[Start of section]

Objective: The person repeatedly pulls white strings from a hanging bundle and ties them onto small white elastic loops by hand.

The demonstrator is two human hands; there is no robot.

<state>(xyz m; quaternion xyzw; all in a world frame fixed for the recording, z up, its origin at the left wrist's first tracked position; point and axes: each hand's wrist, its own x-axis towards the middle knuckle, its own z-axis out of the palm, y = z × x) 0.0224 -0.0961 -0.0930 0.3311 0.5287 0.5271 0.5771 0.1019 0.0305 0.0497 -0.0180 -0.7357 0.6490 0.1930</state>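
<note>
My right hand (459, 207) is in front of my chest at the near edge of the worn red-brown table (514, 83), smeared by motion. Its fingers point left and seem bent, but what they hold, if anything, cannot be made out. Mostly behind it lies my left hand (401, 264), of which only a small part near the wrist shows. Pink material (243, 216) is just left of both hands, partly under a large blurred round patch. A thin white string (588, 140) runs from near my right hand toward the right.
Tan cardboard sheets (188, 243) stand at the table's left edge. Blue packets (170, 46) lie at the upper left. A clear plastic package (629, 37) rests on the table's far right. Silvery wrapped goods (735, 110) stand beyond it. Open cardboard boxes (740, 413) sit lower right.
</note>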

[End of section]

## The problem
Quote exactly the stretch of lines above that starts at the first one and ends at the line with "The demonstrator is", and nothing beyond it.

## Finished exercise
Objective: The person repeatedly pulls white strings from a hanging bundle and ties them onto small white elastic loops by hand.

The demonstrator is two human hands; there is no robot.

The exercise is fully answered.